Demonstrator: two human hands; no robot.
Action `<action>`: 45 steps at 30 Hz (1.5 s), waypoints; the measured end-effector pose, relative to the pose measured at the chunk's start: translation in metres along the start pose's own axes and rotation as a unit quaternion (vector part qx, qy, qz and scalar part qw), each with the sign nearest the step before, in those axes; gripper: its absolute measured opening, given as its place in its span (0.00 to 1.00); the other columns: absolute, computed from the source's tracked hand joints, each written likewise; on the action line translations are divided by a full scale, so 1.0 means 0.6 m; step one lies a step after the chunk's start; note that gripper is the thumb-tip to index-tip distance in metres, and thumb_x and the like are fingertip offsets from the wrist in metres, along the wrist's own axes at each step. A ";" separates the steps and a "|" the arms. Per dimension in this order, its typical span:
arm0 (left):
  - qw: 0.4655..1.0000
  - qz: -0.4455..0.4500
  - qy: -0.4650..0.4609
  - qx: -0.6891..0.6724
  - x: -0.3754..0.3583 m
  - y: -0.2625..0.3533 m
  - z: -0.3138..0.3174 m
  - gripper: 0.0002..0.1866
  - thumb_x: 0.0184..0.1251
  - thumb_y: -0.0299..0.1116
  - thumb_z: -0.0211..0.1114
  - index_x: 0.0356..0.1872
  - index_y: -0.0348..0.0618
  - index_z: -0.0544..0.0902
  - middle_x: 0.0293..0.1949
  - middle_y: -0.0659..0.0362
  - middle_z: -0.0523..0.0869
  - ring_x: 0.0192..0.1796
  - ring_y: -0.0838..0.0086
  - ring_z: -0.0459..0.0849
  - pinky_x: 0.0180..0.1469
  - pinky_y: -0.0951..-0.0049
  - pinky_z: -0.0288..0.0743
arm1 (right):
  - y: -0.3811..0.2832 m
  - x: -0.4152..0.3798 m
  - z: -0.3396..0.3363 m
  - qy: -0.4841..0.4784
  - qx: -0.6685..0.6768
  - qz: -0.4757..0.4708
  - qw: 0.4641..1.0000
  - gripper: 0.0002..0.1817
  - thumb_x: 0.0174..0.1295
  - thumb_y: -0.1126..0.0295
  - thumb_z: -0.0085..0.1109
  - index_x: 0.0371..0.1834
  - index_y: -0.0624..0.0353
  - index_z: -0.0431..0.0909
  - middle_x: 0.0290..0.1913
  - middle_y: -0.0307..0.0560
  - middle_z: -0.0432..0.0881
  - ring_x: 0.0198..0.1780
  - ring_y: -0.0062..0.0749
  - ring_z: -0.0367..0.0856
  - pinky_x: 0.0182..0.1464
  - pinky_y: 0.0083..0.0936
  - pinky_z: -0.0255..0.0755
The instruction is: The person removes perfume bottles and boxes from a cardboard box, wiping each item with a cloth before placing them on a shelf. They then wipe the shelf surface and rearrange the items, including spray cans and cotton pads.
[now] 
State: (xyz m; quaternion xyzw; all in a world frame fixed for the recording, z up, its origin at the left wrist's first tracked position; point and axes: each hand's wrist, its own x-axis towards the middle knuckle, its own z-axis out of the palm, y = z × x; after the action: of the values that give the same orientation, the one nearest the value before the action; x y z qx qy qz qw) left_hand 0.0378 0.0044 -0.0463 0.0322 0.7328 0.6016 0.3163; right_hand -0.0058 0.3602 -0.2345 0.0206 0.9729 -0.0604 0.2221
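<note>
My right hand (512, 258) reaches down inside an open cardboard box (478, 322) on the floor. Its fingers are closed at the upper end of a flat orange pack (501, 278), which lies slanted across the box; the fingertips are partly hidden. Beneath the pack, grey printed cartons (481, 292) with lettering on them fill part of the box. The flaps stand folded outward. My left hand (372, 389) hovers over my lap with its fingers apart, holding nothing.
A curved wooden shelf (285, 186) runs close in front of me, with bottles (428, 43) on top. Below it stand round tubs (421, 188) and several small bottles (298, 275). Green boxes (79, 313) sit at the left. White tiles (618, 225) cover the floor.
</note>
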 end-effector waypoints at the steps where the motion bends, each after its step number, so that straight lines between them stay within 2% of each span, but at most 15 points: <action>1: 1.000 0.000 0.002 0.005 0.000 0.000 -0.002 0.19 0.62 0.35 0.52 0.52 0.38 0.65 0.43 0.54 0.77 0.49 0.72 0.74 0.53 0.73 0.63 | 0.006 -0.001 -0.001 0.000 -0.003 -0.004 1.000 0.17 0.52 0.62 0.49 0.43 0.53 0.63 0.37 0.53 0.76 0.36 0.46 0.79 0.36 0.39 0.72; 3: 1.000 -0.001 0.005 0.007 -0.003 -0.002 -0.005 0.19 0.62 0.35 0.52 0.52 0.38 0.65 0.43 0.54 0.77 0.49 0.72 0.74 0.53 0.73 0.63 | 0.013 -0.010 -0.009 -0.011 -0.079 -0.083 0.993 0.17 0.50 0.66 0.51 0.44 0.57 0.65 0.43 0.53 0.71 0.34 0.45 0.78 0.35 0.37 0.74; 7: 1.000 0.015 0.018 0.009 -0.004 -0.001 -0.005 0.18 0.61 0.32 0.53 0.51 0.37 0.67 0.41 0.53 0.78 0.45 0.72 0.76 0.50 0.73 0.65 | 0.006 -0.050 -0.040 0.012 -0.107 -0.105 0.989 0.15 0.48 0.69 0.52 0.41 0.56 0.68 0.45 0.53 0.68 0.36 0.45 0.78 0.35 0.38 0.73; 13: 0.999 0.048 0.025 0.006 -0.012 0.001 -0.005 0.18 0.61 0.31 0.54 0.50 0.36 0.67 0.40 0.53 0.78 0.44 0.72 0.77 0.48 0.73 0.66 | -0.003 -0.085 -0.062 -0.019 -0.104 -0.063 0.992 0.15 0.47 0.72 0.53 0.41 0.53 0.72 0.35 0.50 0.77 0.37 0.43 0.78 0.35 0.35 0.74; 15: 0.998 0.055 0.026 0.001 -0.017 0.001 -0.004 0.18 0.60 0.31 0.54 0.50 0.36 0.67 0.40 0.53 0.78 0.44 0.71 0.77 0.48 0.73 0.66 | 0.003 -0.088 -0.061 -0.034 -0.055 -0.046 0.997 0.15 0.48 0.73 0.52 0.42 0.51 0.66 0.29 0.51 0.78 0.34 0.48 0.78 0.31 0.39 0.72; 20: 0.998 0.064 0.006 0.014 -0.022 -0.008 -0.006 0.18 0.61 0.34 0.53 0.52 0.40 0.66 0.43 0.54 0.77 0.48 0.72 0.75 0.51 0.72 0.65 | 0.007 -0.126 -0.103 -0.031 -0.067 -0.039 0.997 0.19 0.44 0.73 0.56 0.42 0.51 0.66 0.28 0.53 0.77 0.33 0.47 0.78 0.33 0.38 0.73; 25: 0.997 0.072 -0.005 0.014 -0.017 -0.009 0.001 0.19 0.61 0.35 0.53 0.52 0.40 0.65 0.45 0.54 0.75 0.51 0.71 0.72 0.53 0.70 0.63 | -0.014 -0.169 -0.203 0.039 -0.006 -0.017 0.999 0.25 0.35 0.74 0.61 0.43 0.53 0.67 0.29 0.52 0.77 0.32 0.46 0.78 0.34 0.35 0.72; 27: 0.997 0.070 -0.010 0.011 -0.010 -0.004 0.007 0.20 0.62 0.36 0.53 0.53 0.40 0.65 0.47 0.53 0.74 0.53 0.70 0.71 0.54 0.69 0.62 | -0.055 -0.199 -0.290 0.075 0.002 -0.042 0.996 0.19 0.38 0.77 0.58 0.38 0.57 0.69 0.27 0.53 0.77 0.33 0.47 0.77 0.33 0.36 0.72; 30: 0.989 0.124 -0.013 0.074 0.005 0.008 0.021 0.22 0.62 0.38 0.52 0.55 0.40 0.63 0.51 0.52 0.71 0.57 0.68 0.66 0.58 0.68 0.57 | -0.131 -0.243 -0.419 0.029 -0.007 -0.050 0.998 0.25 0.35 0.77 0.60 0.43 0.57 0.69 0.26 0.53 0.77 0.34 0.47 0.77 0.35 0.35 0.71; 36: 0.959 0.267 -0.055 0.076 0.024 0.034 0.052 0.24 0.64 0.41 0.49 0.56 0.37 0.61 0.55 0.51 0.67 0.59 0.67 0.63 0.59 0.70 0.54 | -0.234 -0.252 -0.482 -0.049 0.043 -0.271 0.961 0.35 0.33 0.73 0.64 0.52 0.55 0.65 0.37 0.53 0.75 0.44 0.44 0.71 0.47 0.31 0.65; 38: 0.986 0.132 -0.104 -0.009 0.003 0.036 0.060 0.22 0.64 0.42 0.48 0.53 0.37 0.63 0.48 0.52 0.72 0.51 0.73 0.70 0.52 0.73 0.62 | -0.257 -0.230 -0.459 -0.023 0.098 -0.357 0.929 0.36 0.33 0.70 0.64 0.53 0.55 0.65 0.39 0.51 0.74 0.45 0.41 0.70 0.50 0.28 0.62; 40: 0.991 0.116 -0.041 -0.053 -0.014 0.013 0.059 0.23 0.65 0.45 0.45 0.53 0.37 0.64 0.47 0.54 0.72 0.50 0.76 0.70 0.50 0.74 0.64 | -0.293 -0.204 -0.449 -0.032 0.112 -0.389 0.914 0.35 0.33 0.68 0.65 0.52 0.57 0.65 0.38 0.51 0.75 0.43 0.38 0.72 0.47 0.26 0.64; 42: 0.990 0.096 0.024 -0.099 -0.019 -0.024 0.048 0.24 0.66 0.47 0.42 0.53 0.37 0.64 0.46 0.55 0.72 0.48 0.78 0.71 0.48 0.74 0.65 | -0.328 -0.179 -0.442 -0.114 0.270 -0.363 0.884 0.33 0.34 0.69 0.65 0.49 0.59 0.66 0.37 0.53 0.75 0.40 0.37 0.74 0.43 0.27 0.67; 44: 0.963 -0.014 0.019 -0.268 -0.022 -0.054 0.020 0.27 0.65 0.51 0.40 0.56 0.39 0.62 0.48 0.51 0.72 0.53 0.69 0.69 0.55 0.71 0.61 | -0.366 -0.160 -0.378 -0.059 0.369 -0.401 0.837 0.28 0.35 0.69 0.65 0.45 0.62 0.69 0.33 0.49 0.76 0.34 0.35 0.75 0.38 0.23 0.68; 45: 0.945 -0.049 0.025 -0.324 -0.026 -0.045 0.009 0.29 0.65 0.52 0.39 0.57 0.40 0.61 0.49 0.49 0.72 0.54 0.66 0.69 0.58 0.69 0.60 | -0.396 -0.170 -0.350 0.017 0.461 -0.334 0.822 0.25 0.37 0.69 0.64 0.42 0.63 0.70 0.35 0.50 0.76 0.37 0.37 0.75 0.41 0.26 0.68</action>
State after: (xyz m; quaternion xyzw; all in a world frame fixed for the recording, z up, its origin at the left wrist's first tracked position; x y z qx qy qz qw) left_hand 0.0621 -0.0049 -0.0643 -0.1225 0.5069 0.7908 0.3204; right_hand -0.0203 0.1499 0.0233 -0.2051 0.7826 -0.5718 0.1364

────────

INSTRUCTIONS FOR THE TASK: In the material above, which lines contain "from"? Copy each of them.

RESPONSE:
Action `<action>`: 45 steps at 30 Hz (1.5 s), waypoints; the measured end-effector pose, relative to the pose measured at the chunk's start: translation in metres along the start pose's own axes and rotation as a unit quaternion (vector part qx, qy, qz and scalar part qw), each with the sign nearest the step before, in those axes; gripper: its absolute measured opening, given as its place in its span (0.00 to 1.00); the other columns: absolute, computed from the source's tracked hand joints, each written likewise; on the action line translations are divided by a full scale, so 1.0 means 0.6 m; step one lies a step after the chunk's start; note that gripper is the thumb-tip to index-tip distance in metres, and thumb_x and the like are fingertip offsets from the wrist in metres, along the wrist's own axes at each step. A ";" separates the steps and a "|" the arms. Per dimension in this order, its typical span:
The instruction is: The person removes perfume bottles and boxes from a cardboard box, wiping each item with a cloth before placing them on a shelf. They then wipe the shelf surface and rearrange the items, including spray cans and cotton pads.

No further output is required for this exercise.